In early winter, Dion Watson of Marlton found himself battling pneumonia, but that wasn't the only health challenge he faced. As he battled the illness, he noticed his feet starting to swell, which set off alarm bells. His brother wasted no time and rushed him to Virtua Mount Holly Hospital.
Unfortunately, things took a turn for the worse upon admission. Dion, a 47-year-old corrections officer, struggled to breathe, had slurred speech and experienced weakness on his left side. After undergoing tests, the diagnosis was clear: Dion had suffered a stroke.
To compound matters, a blood clot had formed in one of his heart's ventricles, blocking blood flow. With his energy waning, he was transferred to Virtua Health & Wellness Center –Camden for specialized neurological care. Given his cardiac complications, he was fitted with a cardiac LifeVest, a wearable defibrillator designed to regulate his heart rate.
Once his condition stabilized, the father of three was transferred to Kessler Institute for Rehabilitation – Marlton to regain his independence. Upon arrival, he had weakness on the entire left side of his body, impaired coordination and paralysis rendered him unable to move or walk on his own.
According to his therapists, Dion was motivated from the start. His goals were to “be able to walk and use my left side again” and return to the roles and activities he loves including being a father, brother and son, and going to the movies and restaurants. His physician-led team of rehabilitation nurses, physical, occupational and speech therapists, and other specialists, developed a treatment plan to help him meet those goals.
The care team worked him through several different physical therapy exercises to improve his balance, strength and mobility including step-up and gait training exercises. He especially enjoyed walking during his therapies. Literally step-by-step, Dion made strides, progressing to the point where he could climb stairs with minimal assistance and stand with the support of a cane.
His occupational therapists introduced adaptive techniques to help him back to his daily activities such as getting dressed, bathing and feeding himself.
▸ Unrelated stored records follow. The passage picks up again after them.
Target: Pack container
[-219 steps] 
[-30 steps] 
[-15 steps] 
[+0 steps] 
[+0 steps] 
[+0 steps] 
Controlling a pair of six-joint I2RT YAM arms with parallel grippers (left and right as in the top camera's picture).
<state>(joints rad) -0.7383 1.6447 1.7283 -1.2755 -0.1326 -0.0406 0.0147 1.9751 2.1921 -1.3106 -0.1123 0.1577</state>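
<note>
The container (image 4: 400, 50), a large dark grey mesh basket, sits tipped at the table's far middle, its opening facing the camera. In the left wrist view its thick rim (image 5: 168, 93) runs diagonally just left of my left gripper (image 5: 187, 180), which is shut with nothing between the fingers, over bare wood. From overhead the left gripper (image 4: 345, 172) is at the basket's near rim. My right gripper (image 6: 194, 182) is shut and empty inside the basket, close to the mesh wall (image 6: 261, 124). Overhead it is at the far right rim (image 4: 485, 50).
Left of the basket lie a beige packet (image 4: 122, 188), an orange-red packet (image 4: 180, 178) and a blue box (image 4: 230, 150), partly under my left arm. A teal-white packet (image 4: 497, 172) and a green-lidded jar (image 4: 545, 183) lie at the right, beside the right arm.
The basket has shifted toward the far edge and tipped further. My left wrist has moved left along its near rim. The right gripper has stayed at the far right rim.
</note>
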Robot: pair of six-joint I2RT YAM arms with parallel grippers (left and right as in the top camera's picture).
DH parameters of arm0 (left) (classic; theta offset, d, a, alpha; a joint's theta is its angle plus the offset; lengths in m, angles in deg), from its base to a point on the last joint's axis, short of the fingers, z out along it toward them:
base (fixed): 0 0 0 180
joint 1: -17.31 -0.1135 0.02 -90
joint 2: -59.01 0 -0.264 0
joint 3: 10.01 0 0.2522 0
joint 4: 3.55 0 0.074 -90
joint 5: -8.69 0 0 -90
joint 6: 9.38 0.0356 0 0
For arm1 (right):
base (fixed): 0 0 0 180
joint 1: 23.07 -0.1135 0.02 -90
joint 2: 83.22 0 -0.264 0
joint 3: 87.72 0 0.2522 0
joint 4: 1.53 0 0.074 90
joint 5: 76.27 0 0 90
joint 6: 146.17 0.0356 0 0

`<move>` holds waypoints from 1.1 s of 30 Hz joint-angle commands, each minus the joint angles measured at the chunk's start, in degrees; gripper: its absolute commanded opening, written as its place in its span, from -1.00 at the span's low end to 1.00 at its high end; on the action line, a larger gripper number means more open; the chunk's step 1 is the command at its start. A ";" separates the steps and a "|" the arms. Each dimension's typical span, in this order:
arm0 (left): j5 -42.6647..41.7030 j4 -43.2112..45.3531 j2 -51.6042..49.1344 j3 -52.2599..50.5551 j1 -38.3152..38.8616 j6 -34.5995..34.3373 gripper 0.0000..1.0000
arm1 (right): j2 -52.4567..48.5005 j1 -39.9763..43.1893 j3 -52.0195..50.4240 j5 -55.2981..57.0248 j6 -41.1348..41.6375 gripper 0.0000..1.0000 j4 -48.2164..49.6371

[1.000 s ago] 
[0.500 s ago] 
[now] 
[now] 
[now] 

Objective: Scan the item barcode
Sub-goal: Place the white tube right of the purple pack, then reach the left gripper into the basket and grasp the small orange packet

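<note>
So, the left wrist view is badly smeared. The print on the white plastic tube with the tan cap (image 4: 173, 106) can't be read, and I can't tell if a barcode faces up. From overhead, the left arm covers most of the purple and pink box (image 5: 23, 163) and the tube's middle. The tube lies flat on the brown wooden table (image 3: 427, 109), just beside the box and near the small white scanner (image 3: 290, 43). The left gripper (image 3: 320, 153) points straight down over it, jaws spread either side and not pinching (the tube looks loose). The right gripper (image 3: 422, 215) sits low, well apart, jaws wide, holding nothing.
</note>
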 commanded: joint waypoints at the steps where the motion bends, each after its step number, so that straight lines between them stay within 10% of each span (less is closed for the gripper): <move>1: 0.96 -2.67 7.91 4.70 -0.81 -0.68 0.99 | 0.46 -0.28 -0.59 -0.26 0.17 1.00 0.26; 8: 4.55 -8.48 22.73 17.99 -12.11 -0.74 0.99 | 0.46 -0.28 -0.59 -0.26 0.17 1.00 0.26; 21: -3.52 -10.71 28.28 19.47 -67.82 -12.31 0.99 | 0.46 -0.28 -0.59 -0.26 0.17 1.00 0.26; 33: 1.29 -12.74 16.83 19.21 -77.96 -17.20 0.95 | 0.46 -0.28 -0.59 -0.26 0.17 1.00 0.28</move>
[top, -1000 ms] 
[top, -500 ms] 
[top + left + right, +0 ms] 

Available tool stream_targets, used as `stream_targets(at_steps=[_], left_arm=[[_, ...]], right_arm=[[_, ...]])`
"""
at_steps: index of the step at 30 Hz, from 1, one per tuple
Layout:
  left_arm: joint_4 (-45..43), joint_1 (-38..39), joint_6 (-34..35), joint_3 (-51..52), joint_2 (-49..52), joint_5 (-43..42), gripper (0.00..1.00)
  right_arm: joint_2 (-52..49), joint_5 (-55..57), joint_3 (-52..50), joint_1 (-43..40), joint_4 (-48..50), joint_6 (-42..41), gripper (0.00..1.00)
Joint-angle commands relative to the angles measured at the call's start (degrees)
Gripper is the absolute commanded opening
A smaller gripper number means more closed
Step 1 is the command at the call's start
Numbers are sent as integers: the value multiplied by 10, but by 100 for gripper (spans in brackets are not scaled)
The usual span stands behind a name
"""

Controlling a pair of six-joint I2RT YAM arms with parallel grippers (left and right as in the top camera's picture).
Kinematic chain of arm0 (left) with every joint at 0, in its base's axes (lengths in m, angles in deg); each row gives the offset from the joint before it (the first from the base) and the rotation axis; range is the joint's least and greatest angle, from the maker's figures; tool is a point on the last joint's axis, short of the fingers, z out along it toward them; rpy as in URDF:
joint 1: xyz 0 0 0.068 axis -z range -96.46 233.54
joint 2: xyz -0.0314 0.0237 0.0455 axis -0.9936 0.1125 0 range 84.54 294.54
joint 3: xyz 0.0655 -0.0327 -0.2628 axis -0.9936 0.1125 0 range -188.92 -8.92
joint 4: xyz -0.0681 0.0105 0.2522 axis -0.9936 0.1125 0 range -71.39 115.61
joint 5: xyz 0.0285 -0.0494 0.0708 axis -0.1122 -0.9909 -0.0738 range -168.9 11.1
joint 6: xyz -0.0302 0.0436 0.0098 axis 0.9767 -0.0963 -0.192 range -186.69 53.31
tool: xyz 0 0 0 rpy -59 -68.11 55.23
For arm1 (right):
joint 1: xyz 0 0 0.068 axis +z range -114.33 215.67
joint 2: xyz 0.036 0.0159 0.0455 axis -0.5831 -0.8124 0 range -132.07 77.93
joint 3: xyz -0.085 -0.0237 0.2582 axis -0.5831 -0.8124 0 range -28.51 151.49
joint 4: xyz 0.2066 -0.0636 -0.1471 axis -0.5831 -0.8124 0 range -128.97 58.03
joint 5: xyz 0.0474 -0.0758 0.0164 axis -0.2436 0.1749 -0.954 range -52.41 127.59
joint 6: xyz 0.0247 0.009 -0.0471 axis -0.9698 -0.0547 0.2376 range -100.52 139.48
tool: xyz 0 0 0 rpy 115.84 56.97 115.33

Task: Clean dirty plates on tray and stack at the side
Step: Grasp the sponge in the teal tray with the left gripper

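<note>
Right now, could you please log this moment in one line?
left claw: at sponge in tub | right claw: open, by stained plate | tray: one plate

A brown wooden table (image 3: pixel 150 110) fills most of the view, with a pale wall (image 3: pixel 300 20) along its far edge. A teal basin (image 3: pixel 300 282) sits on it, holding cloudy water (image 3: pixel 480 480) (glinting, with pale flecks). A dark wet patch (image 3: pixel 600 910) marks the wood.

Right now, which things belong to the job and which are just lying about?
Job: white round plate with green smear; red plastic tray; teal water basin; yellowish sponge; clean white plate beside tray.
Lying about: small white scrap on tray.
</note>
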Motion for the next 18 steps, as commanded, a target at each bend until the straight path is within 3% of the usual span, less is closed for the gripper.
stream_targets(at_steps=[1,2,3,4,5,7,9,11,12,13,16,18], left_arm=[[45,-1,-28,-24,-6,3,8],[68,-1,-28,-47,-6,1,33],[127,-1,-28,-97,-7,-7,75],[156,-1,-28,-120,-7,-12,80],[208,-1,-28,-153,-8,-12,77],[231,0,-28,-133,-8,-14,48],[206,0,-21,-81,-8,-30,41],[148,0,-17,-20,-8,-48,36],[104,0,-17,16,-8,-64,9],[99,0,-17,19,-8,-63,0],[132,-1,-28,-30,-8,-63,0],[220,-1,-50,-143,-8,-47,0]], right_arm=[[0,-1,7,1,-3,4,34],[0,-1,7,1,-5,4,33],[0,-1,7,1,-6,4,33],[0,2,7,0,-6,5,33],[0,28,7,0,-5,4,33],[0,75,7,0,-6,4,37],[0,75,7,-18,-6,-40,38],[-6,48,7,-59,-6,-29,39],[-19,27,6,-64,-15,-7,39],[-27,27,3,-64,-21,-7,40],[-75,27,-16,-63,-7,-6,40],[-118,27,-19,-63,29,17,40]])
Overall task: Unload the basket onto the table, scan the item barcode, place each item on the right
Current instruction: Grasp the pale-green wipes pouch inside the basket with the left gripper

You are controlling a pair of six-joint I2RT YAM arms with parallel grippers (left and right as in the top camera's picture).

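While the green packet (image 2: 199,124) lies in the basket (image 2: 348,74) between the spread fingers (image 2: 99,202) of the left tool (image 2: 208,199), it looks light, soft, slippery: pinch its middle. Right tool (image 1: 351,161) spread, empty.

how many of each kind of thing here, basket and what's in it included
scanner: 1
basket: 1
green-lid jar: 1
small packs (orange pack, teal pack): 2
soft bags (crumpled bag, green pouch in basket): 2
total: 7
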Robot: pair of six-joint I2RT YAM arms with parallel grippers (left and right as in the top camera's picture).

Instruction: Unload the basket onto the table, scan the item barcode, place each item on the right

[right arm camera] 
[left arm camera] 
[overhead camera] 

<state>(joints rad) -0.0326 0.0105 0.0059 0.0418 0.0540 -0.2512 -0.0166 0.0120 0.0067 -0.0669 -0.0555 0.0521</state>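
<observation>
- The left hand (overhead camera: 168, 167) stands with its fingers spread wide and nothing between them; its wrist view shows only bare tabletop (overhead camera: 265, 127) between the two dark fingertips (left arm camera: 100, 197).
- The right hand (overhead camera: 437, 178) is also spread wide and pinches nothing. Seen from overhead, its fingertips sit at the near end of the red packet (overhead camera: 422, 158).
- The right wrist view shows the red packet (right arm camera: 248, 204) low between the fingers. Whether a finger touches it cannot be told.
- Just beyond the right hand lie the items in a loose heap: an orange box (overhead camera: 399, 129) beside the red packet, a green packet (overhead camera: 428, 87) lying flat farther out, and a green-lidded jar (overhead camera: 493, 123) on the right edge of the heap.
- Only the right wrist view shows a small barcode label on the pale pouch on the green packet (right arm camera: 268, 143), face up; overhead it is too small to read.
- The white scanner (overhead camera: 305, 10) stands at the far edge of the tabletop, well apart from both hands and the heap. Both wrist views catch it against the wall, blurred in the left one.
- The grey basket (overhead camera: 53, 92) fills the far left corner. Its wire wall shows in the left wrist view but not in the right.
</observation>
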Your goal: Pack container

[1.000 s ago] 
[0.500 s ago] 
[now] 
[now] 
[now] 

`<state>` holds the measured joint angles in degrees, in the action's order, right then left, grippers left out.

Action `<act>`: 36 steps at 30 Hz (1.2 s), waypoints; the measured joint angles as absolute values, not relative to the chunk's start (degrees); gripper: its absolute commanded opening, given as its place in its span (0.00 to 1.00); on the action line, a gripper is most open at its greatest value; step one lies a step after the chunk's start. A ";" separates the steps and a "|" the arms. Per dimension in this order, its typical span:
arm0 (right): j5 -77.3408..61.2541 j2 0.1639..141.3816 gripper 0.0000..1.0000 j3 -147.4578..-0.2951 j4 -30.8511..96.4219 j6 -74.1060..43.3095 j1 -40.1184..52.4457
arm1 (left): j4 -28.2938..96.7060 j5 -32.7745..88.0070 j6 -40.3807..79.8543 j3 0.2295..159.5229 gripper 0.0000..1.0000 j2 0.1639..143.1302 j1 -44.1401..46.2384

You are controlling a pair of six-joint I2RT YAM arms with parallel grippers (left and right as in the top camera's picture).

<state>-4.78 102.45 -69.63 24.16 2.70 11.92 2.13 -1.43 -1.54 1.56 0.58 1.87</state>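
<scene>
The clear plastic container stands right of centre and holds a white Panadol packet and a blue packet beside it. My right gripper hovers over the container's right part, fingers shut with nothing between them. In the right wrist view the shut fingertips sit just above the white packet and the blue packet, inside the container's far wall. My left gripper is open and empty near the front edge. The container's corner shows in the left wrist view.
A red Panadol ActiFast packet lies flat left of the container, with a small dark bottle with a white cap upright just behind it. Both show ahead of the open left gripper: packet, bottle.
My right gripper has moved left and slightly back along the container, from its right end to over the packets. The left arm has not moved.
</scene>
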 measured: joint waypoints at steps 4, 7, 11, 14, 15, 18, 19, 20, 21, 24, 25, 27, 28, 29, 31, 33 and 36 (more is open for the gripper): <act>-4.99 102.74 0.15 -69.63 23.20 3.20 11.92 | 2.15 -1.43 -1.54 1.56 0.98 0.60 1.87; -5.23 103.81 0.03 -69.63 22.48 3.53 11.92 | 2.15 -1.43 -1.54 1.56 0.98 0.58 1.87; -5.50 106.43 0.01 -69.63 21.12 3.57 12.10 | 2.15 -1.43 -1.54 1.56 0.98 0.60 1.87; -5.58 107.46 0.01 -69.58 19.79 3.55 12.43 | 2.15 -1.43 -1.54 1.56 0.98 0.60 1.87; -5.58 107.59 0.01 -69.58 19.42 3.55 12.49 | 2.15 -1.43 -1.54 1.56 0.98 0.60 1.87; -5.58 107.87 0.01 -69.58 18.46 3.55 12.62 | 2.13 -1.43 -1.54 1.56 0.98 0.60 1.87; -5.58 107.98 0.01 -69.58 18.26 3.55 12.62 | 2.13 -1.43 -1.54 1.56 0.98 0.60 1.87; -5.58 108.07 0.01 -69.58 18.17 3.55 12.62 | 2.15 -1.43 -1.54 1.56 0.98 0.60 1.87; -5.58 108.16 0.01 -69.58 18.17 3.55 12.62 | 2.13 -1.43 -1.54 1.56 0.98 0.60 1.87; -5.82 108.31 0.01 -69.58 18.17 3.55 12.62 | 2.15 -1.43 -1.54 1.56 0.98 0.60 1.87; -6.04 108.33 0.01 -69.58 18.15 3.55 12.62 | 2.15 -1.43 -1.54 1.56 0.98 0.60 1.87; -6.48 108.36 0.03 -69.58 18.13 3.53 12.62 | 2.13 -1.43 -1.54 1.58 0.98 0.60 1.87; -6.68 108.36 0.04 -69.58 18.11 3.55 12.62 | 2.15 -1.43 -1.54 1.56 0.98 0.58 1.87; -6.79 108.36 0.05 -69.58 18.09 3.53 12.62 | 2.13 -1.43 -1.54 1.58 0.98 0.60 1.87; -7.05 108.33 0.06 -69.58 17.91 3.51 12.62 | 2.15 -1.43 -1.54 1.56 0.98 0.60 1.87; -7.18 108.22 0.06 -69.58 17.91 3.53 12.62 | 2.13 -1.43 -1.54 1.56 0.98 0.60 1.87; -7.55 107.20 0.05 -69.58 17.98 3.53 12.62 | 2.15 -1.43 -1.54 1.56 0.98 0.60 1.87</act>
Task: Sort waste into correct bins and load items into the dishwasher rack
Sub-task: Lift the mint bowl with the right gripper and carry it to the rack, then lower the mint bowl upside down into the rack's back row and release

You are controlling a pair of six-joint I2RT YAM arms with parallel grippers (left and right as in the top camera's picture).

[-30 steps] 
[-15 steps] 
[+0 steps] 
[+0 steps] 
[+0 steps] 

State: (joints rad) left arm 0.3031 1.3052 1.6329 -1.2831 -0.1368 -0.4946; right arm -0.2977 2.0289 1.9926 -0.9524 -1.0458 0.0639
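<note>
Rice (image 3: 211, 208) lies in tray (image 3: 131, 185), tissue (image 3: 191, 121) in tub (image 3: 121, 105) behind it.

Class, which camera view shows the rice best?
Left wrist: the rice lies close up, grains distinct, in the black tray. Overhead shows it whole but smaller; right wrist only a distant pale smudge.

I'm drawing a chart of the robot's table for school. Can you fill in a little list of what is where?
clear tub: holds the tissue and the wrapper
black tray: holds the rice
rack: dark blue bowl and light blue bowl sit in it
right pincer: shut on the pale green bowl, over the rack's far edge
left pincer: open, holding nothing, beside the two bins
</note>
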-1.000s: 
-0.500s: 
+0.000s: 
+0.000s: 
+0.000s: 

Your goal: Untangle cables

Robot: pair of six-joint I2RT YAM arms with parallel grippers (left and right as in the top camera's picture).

In parallel, Dion worked closely with his speech therapist to improve his memory and cognition through various information retention games and exercises.
Dion's care team attributed his remarkable progress to his unwavering determination, dedication and collaboration with the Kessler care team. By the end of his rehabilitation journey, he had achieved the ability to walk, stand, climb stairs and perform all his daily activities under supervision. His memory had also shown significant improvement.
Deemed a “star patient,” Dion shared one piece of advice for others going through a similar situation: “Do everything they tell you to do…it’ll work out for you in the long run.”